#### EXERCISE:
In the listing below, count each line containing "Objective" and answer with the count only.

#### ENTRIES SUPPLIED:
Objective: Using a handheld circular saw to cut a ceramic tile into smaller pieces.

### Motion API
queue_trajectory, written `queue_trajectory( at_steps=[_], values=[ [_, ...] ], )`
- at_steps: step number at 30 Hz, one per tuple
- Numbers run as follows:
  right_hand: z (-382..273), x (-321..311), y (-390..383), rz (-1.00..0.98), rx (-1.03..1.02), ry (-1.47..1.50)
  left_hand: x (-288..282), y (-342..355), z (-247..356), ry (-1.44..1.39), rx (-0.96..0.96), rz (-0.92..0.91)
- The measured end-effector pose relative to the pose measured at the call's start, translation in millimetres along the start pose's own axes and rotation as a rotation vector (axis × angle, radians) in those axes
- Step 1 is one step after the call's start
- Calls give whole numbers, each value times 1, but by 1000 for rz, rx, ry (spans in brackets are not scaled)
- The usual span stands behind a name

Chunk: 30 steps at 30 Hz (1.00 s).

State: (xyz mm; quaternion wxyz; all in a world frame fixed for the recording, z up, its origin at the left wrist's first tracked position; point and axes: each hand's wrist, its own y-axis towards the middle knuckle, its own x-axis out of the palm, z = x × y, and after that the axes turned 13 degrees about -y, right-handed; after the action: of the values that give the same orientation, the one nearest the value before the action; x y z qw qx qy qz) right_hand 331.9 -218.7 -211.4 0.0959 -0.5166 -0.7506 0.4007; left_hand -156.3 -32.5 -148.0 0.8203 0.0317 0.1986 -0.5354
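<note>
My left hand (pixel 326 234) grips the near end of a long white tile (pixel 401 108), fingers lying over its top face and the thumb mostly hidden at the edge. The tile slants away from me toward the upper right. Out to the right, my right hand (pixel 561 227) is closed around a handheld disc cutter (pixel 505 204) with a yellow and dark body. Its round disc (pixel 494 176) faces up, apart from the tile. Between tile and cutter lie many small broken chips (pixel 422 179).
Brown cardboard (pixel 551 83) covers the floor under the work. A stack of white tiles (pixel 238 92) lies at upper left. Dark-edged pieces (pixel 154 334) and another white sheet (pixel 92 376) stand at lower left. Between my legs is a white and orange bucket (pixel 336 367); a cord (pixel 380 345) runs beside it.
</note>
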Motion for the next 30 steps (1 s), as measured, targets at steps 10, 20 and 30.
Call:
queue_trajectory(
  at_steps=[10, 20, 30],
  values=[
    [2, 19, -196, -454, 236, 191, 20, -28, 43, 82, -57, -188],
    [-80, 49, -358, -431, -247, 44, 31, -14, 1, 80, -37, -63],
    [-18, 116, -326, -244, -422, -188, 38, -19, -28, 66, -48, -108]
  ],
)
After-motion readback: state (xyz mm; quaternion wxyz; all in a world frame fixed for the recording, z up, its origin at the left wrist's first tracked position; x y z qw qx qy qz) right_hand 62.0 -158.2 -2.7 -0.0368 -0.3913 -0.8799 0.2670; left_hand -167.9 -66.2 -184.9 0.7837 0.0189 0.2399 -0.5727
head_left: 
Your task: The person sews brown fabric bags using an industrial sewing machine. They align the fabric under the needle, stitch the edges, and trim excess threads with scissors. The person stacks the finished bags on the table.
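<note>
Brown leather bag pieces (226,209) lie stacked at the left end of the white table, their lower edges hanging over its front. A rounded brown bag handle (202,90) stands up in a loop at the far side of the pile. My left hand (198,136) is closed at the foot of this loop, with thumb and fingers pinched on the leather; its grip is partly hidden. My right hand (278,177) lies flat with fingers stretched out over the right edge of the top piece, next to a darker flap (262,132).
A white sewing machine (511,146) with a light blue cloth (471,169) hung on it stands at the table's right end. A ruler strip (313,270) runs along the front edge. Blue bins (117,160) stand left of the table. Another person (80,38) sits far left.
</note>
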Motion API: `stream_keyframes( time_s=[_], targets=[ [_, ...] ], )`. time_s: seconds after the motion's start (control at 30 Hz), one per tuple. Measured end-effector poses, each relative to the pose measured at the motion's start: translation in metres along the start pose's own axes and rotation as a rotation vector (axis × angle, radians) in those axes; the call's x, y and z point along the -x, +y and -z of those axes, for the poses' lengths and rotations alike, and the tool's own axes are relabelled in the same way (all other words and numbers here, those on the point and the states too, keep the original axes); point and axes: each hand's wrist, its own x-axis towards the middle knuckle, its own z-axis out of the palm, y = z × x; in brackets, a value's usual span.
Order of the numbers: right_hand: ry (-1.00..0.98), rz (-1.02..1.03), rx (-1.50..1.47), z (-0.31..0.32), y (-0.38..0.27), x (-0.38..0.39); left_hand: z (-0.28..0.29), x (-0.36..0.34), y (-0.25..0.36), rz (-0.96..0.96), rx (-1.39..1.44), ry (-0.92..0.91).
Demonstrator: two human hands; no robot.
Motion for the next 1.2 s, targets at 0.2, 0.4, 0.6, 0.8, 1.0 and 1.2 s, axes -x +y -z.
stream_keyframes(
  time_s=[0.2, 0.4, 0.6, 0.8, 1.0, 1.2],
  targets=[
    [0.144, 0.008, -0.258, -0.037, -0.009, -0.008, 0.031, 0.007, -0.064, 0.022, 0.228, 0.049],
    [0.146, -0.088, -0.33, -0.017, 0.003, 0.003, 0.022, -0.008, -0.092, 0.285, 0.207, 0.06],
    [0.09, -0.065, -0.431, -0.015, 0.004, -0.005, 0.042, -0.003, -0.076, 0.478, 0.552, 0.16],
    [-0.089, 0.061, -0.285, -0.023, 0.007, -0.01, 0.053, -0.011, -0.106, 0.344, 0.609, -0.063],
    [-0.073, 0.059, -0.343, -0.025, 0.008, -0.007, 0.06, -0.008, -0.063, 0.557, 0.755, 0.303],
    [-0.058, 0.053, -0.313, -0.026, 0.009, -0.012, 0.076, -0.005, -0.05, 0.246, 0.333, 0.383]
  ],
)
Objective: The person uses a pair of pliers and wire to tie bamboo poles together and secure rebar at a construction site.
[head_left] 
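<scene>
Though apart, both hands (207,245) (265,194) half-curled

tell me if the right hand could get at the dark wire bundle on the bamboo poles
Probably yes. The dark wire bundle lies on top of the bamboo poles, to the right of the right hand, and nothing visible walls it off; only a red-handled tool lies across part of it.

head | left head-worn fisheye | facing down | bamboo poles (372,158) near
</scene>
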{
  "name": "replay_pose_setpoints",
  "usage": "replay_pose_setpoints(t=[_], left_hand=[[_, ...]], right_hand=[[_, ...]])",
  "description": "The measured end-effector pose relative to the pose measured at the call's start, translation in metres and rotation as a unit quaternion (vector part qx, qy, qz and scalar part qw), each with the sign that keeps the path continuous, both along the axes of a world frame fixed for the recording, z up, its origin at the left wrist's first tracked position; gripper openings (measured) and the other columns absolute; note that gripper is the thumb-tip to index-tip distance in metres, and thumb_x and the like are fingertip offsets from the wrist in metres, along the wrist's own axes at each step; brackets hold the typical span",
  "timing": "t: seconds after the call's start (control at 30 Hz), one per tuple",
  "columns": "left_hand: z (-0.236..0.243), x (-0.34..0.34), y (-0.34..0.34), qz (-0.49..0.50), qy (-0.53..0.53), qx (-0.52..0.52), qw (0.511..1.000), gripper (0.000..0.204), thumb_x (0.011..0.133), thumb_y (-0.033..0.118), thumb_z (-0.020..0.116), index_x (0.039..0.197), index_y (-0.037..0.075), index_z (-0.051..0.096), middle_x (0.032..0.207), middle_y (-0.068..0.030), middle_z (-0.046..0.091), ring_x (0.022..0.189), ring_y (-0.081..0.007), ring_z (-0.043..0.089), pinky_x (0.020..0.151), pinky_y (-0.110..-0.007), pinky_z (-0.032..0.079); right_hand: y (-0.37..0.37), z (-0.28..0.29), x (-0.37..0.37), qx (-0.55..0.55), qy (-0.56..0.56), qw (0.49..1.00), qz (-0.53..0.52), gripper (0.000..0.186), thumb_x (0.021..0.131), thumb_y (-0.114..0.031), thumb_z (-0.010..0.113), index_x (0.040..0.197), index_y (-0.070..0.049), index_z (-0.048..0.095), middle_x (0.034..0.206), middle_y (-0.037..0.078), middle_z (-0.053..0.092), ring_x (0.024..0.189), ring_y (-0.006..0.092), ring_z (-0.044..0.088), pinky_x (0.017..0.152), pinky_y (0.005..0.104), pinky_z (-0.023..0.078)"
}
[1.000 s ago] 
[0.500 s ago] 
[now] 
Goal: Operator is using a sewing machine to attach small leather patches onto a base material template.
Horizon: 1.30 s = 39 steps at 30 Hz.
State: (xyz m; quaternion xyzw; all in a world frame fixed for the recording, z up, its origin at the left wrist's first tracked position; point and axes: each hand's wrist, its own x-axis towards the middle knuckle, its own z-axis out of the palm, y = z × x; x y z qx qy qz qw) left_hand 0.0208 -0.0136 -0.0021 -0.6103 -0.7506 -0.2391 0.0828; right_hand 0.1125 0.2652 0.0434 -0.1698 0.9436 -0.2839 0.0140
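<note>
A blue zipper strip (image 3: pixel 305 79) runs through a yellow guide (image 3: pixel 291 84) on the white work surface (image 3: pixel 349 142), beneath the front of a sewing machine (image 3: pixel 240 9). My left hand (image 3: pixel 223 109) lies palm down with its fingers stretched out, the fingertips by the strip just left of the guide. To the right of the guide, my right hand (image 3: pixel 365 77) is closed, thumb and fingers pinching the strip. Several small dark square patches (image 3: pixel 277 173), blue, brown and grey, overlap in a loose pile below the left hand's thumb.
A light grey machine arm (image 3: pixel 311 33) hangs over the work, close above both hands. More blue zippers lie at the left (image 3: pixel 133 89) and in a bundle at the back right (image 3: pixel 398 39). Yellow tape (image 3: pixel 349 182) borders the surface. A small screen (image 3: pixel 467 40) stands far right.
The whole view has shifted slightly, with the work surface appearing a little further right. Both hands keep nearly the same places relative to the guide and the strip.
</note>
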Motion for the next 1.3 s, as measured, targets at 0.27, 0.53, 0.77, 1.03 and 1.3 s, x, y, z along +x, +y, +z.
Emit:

#### FINISHED EXERCISE:
2